- [WORK ITEM]: This exercise calls for the records to be repeated in full, exactly as written.

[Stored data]
--- START ---

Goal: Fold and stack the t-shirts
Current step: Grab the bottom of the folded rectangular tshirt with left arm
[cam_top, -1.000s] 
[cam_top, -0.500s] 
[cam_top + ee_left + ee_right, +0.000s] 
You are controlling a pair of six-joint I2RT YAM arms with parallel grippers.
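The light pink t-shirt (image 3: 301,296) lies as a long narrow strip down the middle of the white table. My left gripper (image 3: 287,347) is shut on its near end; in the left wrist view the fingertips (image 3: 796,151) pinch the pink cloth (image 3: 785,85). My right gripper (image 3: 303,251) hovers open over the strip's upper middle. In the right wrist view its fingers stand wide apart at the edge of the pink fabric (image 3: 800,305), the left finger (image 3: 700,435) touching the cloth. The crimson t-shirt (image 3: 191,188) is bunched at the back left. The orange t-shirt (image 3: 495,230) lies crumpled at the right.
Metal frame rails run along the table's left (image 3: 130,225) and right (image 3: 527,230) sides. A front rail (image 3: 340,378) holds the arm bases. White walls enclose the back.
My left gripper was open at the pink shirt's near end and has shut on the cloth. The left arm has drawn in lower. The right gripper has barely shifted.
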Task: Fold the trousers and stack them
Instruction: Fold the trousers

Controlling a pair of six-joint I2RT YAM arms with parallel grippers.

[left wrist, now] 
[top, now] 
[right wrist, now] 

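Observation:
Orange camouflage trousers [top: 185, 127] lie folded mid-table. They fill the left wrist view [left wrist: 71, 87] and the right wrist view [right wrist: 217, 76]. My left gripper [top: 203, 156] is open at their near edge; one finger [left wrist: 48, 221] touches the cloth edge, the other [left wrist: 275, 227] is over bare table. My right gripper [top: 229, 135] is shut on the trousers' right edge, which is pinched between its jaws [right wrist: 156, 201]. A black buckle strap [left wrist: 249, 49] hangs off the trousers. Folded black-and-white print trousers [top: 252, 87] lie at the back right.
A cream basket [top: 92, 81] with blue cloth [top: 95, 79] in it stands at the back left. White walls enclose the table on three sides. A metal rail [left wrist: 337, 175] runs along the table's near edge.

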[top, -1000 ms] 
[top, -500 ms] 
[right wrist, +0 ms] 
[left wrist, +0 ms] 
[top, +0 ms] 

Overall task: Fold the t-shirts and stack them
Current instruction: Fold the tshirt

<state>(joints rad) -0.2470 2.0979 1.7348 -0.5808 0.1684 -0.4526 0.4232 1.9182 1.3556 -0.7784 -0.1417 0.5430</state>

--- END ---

- [SOLUTION BELOW]:
Goal: Fold and stack the t-shirts
Current step: Grab the bottom of the folded rectangular tshirt with left arm
[cam_top, -1.000s] 
[cam_top, -0.500s] 
[cam_top + ee_left + ee_right, +0.000s] 
You are controlling a pair of six-joint I2RT YAM arms with parallel grippers.
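The light pink t-shirt (image 3: 301,296) lies as a long narrow strip down the middle of the white table. My left gripper (image 3: 287,347) is shut on its near end; in the left wrist view the fingertips (image 3: 796,151) pinch the pink cloth (image 3: 785,85). My right gripper (image 3: 303,251) hovers open over the strip's upper middle. In the right wrist view its fingers stand wide apart at the edge of the pink fabric (image 3: 800,305), the left finger (image 3: 700,435) touching the cloth. The crimson t-shirt (image 3: 191,188) is bunched at the back left. The orange t-shirt (image 3: 495,230) lies crumpled at the right.
Metal frame rails run along the table's left (image 3: 130,225) and right (image 3: 527,230) sides. A front rail (image 3: 340,378) holds the arm bases. White walls enclose the back.
My left gripper was open at the pink shirt's near end and has shut on the cloth. The left arm has drawn in lower. The right gripper has barely shifted.
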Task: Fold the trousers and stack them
Instruction: Fold the trousers

Controlling a pair of six-joint I2RT YAM arms with parallel grippers.

[left wrist, now] 
[top, now] 
[right wrist, now] 

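Observation:
Orange camouflage trousers [top: 185, 127] lie folded mid-table. They fill the left wrist view [left wrist: 71, 87] and the right wrist view [right wrist: 217, 76]. My left gripper [top: 203, 156] is open at their near edge; one finger [left wrist: 48, 221] touches the cloth edge, the other [left wrist: 275, 227] is over bare table. My right gripper [top: 229, 135] is shut on the trousers' right edge, which is pinched between its jaws [right wrist: 156, 201]. A black buckle strap [left wrist: 249, 49] hangs off the trousers. Folded black-and-white print trousers [top: 252, 87] lie at the back right.
A cream basket [top: 92, 81] with blue cloth [top: 95, 79] in it stands at the back left. White walls enclose the table on three sides. A metal rail [left wrist: 337, 175] runs along the table's near edge.
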
[top, -1000 ms] 
[top, -500 ms] 
[right wrist, +0 ms] 
[left wrist, +0 ms] 
[top, +0 ms] 

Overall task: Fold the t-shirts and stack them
Current instruction: Fold the tshirt

<state>(joints rad) -0.2470 2.0979 1.7348 -0.5808 0.1684 -0.4526 0.4232 1.9182 1.3556 -0.7784 -0.1417 0.5430</state>

What came before makes up the full response.